**WHAT YOU ARE ASKED TO DO**
With the records below as your source, retype each line exactly from the top down to the line that contains "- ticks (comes", and include that line.

[Stored data entries]
◇ ◇ ◇ ◇ ◇
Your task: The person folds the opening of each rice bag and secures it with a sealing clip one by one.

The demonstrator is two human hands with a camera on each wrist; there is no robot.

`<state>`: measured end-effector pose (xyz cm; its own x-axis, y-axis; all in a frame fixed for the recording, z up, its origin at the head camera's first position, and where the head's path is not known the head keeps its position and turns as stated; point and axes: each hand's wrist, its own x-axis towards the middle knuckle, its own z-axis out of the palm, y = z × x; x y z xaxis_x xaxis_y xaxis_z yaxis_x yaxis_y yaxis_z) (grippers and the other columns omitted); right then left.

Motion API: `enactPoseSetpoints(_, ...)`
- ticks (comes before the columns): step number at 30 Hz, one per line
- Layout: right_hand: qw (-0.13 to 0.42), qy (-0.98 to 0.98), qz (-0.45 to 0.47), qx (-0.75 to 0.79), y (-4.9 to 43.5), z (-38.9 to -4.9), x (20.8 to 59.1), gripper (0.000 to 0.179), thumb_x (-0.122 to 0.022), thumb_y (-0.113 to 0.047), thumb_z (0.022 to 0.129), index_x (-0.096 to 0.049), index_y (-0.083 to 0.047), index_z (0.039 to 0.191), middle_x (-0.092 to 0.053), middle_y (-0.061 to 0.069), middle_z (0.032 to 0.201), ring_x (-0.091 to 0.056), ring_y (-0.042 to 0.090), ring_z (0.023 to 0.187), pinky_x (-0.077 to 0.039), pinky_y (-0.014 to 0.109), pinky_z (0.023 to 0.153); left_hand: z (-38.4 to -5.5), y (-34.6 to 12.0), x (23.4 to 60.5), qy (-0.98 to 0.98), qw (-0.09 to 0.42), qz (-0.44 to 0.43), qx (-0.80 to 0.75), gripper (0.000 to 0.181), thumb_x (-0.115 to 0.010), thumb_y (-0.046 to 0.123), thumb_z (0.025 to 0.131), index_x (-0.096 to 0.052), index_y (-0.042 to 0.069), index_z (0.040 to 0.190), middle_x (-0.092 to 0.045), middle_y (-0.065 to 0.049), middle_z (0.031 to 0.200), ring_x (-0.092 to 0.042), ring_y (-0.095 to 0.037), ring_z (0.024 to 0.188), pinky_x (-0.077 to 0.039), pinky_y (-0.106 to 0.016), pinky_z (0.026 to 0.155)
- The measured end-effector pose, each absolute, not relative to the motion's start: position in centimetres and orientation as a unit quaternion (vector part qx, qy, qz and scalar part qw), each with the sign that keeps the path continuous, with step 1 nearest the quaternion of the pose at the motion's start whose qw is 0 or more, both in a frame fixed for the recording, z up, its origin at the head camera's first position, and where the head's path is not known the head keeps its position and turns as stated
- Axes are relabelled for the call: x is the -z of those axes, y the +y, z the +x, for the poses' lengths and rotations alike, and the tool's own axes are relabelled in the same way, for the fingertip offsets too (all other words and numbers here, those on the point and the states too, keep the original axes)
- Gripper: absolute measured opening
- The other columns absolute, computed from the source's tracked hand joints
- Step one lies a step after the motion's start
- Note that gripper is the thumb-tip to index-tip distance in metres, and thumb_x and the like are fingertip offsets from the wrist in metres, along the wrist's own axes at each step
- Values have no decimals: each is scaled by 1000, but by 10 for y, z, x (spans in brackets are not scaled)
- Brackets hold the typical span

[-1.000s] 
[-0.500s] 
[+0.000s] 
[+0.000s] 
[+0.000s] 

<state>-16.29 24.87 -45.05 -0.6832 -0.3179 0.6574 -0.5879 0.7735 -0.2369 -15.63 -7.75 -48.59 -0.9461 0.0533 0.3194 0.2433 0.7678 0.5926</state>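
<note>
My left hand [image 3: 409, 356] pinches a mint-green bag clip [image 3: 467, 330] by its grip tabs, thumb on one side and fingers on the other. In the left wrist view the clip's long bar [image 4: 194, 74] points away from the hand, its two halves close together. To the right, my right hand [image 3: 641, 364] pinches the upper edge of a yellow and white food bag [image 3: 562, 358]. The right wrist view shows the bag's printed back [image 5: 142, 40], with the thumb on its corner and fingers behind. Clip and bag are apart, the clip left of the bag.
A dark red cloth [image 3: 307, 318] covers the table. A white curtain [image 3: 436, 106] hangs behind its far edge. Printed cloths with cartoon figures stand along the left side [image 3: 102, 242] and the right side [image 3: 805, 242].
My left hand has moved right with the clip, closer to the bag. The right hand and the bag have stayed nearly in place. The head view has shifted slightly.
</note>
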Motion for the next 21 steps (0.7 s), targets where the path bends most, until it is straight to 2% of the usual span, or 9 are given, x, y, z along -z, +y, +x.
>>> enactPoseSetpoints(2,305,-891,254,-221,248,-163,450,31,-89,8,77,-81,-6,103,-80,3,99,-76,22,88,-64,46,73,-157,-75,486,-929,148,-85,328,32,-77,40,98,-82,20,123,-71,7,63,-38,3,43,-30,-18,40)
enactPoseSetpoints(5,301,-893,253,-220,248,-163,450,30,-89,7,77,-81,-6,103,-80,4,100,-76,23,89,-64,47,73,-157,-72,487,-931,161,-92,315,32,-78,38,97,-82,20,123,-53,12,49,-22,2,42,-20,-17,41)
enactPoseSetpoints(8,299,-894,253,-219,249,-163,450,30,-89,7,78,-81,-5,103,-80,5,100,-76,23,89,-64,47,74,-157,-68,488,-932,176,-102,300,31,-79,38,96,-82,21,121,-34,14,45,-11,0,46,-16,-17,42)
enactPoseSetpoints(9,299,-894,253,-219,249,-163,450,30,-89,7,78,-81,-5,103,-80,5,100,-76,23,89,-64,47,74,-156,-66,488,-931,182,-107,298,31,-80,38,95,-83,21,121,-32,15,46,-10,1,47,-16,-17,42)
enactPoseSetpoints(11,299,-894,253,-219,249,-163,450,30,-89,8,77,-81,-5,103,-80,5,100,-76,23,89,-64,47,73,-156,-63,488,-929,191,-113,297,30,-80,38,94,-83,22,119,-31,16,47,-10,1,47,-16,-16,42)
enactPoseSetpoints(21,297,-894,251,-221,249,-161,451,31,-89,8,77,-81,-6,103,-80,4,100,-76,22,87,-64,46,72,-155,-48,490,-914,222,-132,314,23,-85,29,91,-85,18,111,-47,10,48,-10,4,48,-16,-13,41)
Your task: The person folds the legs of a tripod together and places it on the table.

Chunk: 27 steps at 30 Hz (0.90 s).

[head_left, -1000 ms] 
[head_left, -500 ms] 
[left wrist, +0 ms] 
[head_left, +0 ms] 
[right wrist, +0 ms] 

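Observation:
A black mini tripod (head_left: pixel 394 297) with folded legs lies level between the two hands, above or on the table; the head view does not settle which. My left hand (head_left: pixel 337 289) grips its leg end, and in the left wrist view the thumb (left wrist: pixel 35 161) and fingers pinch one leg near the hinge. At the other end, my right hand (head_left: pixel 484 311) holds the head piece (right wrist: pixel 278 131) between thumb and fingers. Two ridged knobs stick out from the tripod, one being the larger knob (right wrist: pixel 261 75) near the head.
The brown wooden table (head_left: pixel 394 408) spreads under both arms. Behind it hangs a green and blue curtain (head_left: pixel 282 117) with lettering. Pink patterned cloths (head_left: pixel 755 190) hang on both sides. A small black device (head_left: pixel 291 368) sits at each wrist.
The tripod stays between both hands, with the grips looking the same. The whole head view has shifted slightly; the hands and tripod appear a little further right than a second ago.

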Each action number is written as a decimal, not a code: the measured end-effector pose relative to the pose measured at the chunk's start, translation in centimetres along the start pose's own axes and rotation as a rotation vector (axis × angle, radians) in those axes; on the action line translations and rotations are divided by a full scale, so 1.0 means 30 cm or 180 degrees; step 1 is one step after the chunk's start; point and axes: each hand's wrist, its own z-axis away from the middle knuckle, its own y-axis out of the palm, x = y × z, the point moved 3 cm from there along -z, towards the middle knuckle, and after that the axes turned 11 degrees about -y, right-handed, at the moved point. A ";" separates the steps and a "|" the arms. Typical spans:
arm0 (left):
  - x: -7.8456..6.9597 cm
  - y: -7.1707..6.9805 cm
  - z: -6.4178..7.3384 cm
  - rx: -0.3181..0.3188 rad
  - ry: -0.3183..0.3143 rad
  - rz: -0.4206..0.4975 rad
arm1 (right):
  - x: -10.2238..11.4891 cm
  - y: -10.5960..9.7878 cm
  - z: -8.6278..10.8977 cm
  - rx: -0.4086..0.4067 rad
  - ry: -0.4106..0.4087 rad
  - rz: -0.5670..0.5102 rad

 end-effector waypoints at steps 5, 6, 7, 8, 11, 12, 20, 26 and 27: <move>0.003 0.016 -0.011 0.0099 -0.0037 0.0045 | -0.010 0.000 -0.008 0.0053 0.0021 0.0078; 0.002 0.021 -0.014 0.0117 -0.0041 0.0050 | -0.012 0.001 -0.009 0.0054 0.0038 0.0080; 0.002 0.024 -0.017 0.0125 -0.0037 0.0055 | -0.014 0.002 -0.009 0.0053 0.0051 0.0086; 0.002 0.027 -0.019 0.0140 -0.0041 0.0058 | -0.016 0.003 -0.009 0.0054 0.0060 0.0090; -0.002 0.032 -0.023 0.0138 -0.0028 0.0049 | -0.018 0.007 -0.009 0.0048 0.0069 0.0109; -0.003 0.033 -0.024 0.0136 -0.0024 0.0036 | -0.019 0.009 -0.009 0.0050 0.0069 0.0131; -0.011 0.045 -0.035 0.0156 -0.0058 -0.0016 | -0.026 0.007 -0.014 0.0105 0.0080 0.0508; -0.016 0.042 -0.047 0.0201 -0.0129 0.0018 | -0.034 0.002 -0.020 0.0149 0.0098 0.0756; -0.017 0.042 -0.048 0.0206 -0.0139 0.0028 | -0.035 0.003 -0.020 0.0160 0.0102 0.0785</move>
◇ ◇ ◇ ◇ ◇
**ANSWER**
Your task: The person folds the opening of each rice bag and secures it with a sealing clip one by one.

The demonstrator is two human hands with a camera on each wrist; there is no robot.

`<state>`: measured end-effector pose (xyz cm; its own x-axis, y-axis; all in a frame fixed for the recording, z up, its origin at the head camera's first position, and where the head's path is not known the head keeps its position and turns as stated; point and axes: each hand's wrist, its own x-axis towards the middle knuckle, its own z-axis out of the palm, y = z × x; x y z xaxis_x xaxis_y xaxis_z yaxis_x yaxis_y yaxis_z) (grippers and the other columns omitted); right then left.

Motion API: `enactPoseSetpoints(_, ...)`
- ticks (comes before the columns): step number at 30 Hz, one per line

What came before is the complete response.